The last time I officially participated in NaNo, I was sixteen. I had an idea for a portal fantasy that I desperately wanted to write. But I’d never finished writing any stories, much less written enough to realistically tackle 50,000 words in a month.
Needless to say, that story never got written–even though I still want to write it. It hasn’t been the right time. And for a long time, that mentality bled over into my view of NaNo, too.
November’s not a good month for it. It’s hard for me to commit to that much writing in that little time. Except, when I sit down and actually do the writing, it’s not that bad. 1,667 words a day sounds like a lot, and when I first tackled NaNo, it was more than what I could easily do. I didn’t know how to outline yet. I didn’t know how to set myself up for success. But when it comes to actually writing, it’s not that hard for me to hit 2,000 words a day as long as I get two hours of dedicated writing time.

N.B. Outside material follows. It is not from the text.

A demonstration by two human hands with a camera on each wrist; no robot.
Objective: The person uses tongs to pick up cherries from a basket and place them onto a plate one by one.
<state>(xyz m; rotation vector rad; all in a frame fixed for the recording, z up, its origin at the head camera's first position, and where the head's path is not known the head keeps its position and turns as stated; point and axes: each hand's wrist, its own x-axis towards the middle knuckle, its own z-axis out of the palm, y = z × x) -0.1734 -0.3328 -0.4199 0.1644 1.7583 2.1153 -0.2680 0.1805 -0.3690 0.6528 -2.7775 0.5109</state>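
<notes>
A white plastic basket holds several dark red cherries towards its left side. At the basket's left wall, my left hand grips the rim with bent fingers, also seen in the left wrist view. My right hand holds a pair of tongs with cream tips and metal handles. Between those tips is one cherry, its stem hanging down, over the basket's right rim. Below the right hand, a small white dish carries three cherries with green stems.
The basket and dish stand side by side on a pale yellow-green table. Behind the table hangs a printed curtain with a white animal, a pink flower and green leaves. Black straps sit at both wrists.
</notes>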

Part of overcoming the obstacles that kept me from participating in NaNo again was learning that while 1,000 words an hour is slow for a lot of authors, it’s good for me, and that’s okay. A lot of writers write very rough first drafts. Me, on the other hand… In the past year, I’ve consistently impressed editors with how clean my first draft is. I go slower. I front-load my work. I don’t leave a lot of “fixing” for the future me to handle. I work slow to ensure my grammar is all right, that I’m not starting too many sentences the same way, that I’m fixing typos as I go instead of making editors cringe later on. This is what works for me, and it means I’m slower up front, but save time in editing stages later. But writing a huge number of words in one month isn’t for everyone. Quality’s always going to be most important, and for some people, that means taking time to let a plot grow like a garden, minding delicate tendrils of storyline as they creep up the trellis of your plans. That, too, is fine.
But I have to be honest about this whole situation, too.
I thought completing NaNoWriMo would be exciting. That I’d feel a rush of success and achievement when I hit that 50,000 word mark.
I didn’t finish the book; it’s not even halfway complete. And now I have to put it aside until January at soonest, so I can focus on a few bigger things that take precedence right now.
Serpent’s Crown, book 5 of the Snakesblood Saga, is back from the editor and needs some extra love and care. This book suffered the most from restructuring the series to be 6 books instead of 3, and right now, the central arc of this story isn’t prevalent enough to make it a satisfying installment on its own. 5 books in, people probably expect a lot of setup for the grand finale, but I still need to do something to make it substantial enough to be satisfying on its own.
Serpent’s Blood, the last book in the series, will be back from editing toward the end of December, most likely, and I need to have book 5 done before 6 lands on my desk.
On top of that, Her Midnight Wedding is getting a little refresher this month ahead of the whole Keeper’s Kin series leaving Kindle Unlimited and being made available wide.
And there’s something special coming for the Westkings Heist series in a week or so, too.
December’s a month of wrapping things up, preparing for the new–and that means the new, the NaNo, gets pushed back to January… when I might have time to resume work again.